Researchers conducting multivariate diagnostic studies of protein biomarkers benefit from the ability to perform simultaneous quantitative measurements of analytes. However, in many cases, the development of multiplex assays is often complicated by cross-reactivities between assay reagents and analytes. In addition, within a single sample, the analytes of interest are often present in widely varying concentrations which require tedious serial dilutions and multiple runs on the same sample. The dotLab mX System is designed to address both these issues: it simplifies the development and implementation of multiplex analysis and ultimately facilitates the routine analysis of diverse samples for biomarker research.

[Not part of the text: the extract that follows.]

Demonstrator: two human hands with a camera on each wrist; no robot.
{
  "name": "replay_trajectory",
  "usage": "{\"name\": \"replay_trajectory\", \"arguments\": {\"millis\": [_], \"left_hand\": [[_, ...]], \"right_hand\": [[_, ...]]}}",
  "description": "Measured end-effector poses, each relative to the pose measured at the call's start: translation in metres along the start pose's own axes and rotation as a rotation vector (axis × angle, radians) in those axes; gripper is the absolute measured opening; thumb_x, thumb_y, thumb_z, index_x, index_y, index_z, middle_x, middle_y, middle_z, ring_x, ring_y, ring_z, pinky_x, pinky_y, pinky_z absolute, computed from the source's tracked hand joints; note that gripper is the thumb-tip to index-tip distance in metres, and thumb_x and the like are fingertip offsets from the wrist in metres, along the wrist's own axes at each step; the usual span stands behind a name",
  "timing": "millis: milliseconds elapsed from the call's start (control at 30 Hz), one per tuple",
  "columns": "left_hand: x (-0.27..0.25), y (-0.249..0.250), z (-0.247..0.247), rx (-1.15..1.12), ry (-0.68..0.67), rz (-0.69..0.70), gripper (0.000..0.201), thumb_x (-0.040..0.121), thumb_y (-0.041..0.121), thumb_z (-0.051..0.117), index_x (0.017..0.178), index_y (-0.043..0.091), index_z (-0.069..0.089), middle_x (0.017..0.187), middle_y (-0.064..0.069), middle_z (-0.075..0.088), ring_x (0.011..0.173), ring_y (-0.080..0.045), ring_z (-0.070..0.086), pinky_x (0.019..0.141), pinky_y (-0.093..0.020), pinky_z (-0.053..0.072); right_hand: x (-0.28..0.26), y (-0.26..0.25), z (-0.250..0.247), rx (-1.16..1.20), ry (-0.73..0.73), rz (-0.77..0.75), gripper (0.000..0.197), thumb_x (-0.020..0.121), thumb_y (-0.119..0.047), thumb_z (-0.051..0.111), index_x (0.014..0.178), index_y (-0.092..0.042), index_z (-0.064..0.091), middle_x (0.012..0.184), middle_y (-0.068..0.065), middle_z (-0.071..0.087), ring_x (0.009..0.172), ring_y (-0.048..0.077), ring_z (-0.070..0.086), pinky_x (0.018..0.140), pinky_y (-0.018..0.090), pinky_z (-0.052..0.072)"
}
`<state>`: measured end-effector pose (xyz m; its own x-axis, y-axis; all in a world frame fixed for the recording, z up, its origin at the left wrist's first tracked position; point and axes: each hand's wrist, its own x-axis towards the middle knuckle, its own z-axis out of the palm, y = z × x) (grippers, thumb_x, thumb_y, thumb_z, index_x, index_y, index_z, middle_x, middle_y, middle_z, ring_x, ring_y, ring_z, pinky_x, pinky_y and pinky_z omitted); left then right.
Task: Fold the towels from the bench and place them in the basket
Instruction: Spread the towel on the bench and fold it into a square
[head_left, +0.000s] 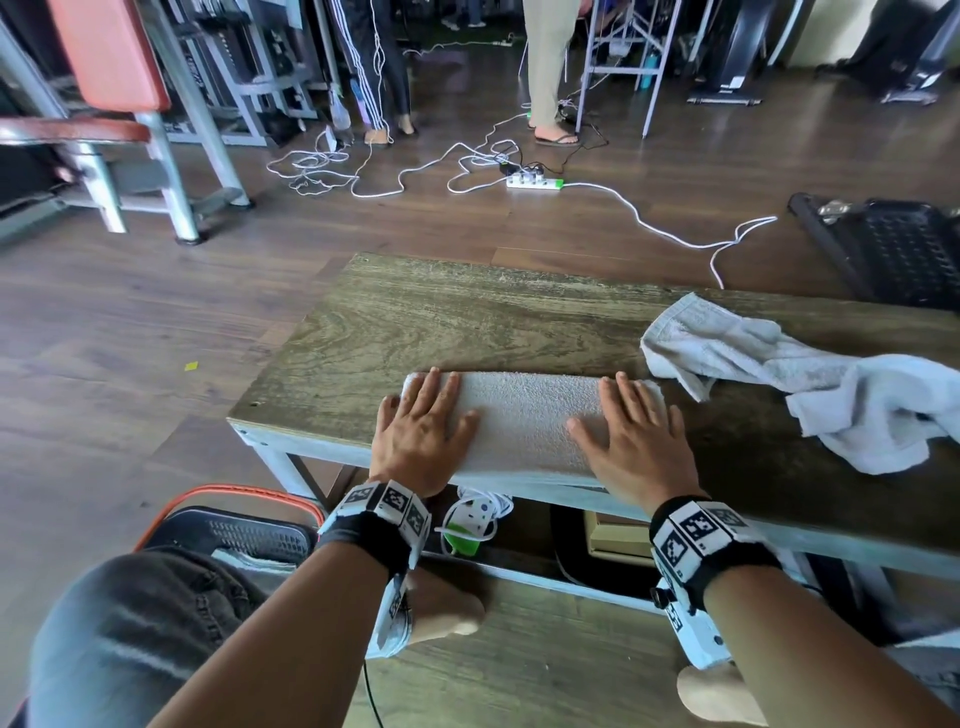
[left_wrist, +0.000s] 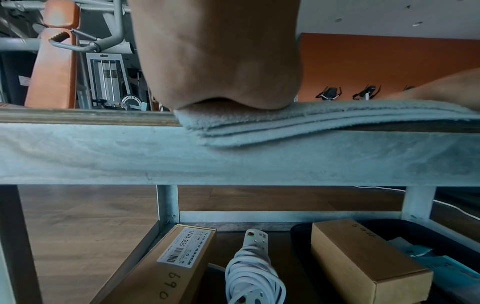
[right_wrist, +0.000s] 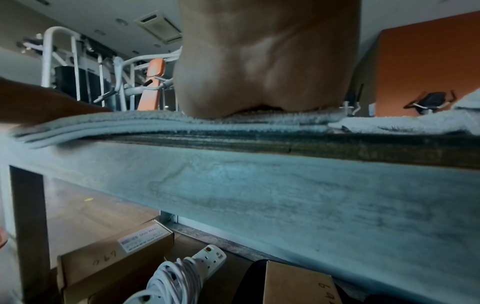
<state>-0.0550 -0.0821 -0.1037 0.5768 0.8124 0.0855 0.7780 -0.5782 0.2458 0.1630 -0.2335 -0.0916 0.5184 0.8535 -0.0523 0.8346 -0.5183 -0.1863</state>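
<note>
A folded white towel (head_left: 524, 421) lies as a long strip at the near edge of the wooden bench (head_left: 441, 322), its layered edge (left_wrist: 298, 125) overhanging the front rail a little. My left hand (head_left: 423, 431) lies flat on its left end with straight fingers, and my right hand (head_left: 636, 436) lies flat on its right end. The wrist views show each palm heel (left_wrist: 221, 82) (right_wrist: 259, 78) pressing the folded towel (right_wrist: 168, 123) down. A crumpled white towel (head_left: 810, 384) lies on the bench to the right. A black basket with an orange rim (head_left: 239, 525) stands on the floor at my lower left, with a white towel inside.
Below the bench top, a shelf holds cardboard boxes (left_wrist: 363, 261) and a coiled white power strip (left_wrist: 252, 269). Another black basket (head_left: 904, 249) stands on the floor at the far right. White cables and a power strip (head_left: 535, 182) lie beyond the bench. Gym machines (head_left: 130, 104) and standing people's legs (head_left: 545, 73) are at the back.
</note>
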Motion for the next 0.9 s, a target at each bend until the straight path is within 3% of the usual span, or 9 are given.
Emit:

With the dotLab, real-time monitoring using the panelPlus sensors enables the rapid determination of potential cross-reactivity (cross-talk) between different assays (figure 6). As a result, the dotLab eliminates the need for multiple and time consuming ELISA plates for multiplex assay development.

Figure 6: In this example, a 3-plex assay for CA125, free bhCG and AFP was tested for cross-reactivity. Using panelPlus sensors with antibodies against each of the biomarkers immobilized on different spots, a sample containing high concentrations of CA125 and free bhCG was incubated and the spot for AFP monitored (Panel A). The results showed no signal on the AFP spot indicating that CA125 and free bhCG do not cross-react with AFP antibodies. Similarly, the spots for free bhCG (Panel B) and CA125 (Panel C) following the addition of AFP/CA125 and AFP/free bhCG respectively were monitored for cross-reactivity.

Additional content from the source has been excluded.